What needs to be done.
Each line in the data must be reproduced as written, except for any picture.

Given material Start Marker

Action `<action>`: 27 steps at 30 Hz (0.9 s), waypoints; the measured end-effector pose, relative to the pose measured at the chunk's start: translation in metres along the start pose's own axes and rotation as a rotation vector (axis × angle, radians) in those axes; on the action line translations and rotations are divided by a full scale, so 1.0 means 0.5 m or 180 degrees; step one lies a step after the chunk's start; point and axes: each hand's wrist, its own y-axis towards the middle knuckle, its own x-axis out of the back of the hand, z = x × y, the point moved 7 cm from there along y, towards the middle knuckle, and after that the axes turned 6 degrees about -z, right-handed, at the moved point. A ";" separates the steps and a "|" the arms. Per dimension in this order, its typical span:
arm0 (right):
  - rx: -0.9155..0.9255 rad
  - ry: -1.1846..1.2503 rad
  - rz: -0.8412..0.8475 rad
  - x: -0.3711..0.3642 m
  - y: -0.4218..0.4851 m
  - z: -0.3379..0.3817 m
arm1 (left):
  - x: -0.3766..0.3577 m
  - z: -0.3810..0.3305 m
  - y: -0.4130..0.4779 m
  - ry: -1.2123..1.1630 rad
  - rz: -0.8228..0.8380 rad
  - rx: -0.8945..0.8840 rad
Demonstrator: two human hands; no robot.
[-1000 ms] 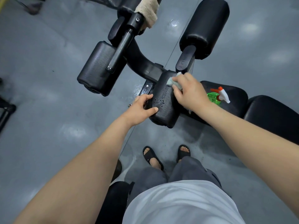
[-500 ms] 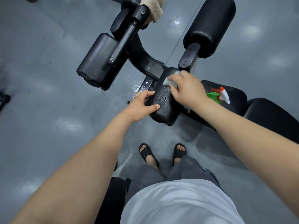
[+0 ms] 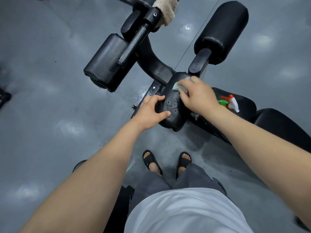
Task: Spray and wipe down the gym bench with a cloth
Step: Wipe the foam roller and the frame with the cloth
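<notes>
The grey floor (image 3: 50, 84) spreads under a black gym bench (image 3: 279, 122). Its frame looks heavy and rigid, while its padded parts look like vinyl over foam, yielding a little under pressure and likely slick where wet. At the far end a ribbed roller pad (image 3: 104, 64) sticks out to the left and a smooth roller pad (image 3: 222, 31) to the right, with a beige towel (image 3: 166, 7) draped over the post beyond them. The seat (image 3: 247, 101) lies to the right, and between it and the rollers sits the small pad (image 3: 174, 118) being cleaned, straight ahead of the person's feet. The left hand (image 3: 151, 111) grips the near left edge of this pad, thumb across its top and fingers curled round its side. That is a sensible hold, since such a pad may turn on its mount. The right hand (image 3: 199, 96) is on the far right part of the same pad, fingers bent down over the cloth (image 3: 176, 86) and pressing it to the surface. The spray bottle (image 3: 228, 103), green with a white and orange head, lies on the seat just beyond the right wrist, touched by neither hand. The cloth is pale and looks light and limp, best kept bunched under the fingertips so it does not slip free. Droplets (image 3: 171, 105) bead on the pad between the two hands, so that stretch appears not yet wiped.
</notes>
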 end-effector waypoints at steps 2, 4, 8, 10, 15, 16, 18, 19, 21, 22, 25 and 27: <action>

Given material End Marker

Answer for this exercise.
Action `<action>`: 27 steps at 30 Hz (0.9 s), waypoints; the measured end-effector pose, relative to the pose measured at the chunk's start: translation in metres along the start pose's own axes and rotation as a rotation vector (axis × angle, radians) in those axes; on the action line translations and rotations are divided by a full scale, so 1.0 means 0.5 m or 180 degrees; step one lies a step after the chunk's start; point and axes: each hand's wrist, its own y-axis towards the middle knuckle, its own x-axis out of the back of the hand, z = x × y, the point moved 7 cm from there along y, towards the middle knuckle, and after that the axes turned 6 degrees about -z, right-handed, at the moved point. A ";" separates the steps and a "|" the arms. Per dimension in this order, its typical span:
arm0 (right):
  - rx: -0.9155..0.9255 rad
  - ry: -1.1846..1.2503 rad
  - rz: -0.8412..0.8475 rad
  - x: -0.3711..0.3642 m
  - y: -0.4218..0.4851 m
  - z: -0.3379..0.3817 m
arm1 (left):
  - x: -0.3766..0.3577 m
  - z: -0.3810..0.3305 m
  - y: -0.4130..0.4779 m
  - ry: -1.2123..1.1630 rad
  - rz: -0.8228..0.8380 rad
  - rx: -0.8945..0.8840 rad
Demonstrator: two human hands; no robot.
[-1000 ms] 
[-500 ms] 
[+0 ms] 
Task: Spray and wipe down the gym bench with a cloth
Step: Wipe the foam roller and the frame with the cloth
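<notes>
The grey floor (image 3: 50, 84) spreads under a black gym bench (image 3: 279, 122). Its frame looks heavy and rigid, while its padded parts look like vinyl over foam, yielding a little under pressure and likely slick where wet. At the far end a ribbed roller pad (image 3: 104, 64) sticks out to the left and a smooth roller pad (image 3: 222, 31) to the right, with a beige towel (image 3: 166, 7) draped over the post beyond them. The seat (image 3: 247, 101) lies to the right, and between it and the rollers sits the small pad (image 3: 174, 118) being cleaned, straight ahead of the person's feet. The left hand (image 3: 151, 111) grips the near left edge of this pad, thumb across its top and fingers curled round its side. That is a sensible hold, since such a pad may turn on its mount. The right hand (image 3: 199, 96) is on the far right part of the same pad, fingers bent down over the cloth (image 3: 176, 86) and pressing it to the surface. The spray bottle (image 3: 228, 103), green with a white and orange head, lies on the seat just beyond the right wrist, touched by neither hand. The cloth is pale and looks light and limp, best kept bunched under the fingertips so it does not slip free. Droplets (image 3: 171, 105) bead on the pad between the two hands, so that stretch appears not yet wiped.
</notes>
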 end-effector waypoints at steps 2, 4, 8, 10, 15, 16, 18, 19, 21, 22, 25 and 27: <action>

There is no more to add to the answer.